▶ WHAT IS BEING ASKED:
Copy every line from the material below that holds "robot".

*** Begin section ***

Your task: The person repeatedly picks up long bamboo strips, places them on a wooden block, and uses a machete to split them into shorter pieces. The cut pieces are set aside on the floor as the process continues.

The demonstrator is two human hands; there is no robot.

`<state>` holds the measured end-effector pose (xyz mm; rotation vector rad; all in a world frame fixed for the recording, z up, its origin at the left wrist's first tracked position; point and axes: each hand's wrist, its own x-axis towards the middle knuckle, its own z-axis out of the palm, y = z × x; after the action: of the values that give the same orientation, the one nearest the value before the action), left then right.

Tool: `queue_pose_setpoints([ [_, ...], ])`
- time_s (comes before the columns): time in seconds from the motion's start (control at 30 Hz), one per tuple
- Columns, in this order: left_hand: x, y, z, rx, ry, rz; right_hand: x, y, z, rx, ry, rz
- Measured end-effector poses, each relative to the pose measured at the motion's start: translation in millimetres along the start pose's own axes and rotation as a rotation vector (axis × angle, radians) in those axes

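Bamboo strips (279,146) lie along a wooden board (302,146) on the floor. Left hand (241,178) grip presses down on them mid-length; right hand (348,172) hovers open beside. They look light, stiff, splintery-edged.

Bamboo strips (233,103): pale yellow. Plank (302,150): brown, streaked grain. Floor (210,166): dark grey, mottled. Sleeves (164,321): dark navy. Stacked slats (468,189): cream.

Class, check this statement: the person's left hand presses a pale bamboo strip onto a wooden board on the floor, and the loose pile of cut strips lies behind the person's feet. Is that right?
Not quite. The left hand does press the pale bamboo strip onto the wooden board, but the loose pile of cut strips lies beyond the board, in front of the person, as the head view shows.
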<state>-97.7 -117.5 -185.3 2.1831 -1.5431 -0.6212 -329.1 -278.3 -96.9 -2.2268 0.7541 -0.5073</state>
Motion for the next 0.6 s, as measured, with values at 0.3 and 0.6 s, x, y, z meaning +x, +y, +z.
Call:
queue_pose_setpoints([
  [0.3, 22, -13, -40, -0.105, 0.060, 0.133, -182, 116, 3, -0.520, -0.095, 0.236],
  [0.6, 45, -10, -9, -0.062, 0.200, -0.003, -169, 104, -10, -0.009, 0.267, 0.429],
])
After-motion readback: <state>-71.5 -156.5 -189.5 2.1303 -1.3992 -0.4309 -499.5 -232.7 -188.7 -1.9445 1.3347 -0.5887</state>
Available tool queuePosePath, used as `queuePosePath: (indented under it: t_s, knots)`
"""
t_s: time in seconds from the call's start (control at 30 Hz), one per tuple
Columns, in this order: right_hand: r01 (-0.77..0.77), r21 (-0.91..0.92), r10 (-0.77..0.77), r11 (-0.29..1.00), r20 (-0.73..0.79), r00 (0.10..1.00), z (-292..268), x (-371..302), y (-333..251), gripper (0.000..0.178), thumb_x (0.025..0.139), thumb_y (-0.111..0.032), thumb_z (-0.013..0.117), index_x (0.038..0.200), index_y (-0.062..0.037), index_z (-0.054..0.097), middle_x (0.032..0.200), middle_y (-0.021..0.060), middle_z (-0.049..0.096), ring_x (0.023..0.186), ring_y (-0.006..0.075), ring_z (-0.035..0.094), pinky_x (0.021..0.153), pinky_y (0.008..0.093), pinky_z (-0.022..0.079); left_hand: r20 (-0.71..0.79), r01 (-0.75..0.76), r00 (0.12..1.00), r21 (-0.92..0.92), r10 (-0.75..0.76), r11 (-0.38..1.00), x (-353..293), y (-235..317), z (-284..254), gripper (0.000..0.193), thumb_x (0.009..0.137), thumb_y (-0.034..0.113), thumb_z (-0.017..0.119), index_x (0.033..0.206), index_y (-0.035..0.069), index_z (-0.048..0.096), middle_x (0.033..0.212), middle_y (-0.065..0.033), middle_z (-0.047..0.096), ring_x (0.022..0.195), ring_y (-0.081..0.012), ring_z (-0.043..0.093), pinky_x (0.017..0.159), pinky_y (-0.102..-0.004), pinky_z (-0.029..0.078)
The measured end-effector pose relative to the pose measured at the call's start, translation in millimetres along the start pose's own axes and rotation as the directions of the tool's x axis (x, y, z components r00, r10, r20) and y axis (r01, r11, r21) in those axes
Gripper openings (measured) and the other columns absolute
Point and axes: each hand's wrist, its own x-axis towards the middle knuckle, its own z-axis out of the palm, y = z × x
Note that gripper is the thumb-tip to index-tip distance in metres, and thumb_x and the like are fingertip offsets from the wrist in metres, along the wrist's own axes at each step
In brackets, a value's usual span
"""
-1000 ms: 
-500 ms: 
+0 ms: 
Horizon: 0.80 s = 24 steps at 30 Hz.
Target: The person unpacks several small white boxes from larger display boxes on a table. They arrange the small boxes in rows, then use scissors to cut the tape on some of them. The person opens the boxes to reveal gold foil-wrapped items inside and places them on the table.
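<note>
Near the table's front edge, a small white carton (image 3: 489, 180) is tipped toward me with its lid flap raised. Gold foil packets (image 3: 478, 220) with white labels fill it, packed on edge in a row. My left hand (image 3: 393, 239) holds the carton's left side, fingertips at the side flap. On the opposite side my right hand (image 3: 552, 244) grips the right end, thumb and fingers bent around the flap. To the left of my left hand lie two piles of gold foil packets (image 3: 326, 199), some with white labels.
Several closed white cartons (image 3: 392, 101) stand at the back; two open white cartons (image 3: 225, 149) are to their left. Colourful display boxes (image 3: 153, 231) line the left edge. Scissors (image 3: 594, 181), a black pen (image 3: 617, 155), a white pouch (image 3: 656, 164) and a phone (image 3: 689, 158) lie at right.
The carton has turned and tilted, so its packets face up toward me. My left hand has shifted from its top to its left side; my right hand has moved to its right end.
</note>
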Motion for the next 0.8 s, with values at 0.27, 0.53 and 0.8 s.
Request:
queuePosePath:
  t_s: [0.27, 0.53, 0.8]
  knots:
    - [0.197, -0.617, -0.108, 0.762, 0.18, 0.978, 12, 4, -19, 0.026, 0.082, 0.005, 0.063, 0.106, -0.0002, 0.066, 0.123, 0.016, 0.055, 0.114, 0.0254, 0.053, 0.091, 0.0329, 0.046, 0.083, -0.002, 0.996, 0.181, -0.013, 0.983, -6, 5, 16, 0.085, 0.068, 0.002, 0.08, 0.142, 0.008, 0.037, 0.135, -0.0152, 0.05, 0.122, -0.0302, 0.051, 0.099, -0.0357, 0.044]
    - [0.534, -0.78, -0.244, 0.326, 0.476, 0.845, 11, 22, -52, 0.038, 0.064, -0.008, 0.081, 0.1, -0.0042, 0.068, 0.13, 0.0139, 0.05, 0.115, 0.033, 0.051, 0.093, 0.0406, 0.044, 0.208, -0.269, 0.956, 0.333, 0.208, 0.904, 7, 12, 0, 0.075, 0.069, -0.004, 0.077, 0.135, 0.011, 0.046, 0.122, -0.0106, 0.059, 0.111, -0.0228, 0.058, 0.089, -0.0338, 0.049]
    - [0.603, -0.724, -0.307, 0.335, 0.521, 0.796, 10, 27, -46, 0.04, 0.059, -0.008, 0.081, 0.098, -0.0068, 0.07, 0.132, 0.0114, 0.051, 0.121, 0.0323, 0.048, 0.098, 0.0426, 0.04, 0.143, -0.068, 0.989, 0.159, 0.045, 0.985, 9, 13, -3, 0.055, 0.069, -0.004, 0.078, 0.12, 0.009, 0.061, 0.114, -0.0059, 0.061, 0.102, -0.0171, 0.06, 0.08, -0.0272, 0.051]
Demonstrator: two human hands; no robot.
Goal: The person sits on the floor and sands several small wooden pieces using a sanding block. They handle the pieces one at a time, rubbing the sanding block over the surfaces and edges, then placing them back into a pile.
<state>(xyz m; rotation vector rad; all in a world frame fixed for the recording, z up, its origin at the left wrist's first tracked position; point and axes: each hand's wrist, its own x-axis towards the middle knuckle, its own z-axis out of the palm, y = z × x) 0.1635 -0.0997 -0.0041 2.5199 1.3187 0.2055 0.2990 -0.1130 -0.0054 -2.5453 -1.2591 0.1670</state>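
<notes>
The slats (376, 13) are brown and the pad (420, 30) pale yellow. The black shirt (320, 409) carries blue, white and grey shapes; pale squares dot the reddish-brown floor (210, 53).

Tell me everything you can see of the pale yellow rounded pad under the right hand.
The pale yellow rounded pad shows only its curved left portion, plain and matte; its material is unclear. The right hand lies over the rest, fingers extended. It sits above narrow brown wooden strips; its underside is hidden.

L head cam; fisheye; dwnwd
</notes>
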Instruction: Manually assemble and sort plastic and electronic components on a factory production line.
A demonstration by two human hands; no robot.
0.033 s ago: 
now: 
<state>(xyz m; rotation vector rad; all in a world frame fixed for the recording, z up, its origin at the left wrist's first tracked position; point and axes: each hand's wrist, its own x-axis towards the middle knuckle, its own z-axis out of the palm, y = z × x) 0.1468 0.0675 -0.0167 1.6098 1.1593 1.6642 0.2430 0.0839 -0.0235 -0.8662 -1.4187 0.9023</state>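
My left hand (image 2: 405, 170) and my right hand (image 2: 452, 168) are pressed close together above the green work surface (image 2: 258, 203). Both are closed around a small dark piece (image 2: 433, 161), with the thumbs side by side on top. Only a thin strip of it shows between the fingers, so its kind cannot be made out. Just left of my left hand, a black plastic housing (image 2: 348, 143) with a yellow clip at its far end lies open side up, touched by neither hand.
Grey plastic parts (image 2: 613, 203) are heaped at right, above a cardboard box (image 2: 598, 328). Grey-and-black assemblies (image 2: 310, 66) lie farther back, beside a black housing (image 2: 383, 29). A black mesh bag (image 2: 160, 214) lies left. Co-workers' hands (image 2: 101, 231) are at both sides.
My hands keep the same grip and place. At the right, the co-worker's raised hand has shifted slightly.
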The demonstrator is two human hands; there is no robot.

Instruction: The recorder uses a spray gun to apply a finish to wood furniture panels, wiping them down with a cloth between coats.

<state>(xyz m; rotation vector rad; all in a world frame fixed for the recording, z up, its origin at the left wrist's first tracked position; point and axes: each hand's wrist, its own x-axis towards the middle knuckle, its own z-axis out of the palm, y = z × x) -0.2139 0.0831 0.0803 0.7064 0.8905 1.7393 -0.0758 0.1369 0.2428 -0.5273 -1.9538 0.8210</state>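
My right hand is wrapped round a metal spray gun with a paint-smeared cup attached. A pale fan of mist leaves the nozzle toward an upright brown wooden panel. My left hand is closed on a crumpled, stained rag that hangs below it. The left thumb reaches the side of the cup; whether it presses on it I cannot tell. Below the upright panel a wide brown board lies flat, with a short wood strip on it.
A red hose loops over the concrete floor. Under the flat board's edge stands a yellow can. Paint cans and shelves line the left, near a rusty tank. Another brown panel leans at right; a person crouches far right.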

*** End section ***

▶ ANSWER TO THIS EXERCISE:
The demonstrator is two human hands; there is no robot.
Demonstrator: two human hands; no robot.
A demonstration by two human hands; no robot.
The demonstrator is two human hands; there is no robot.

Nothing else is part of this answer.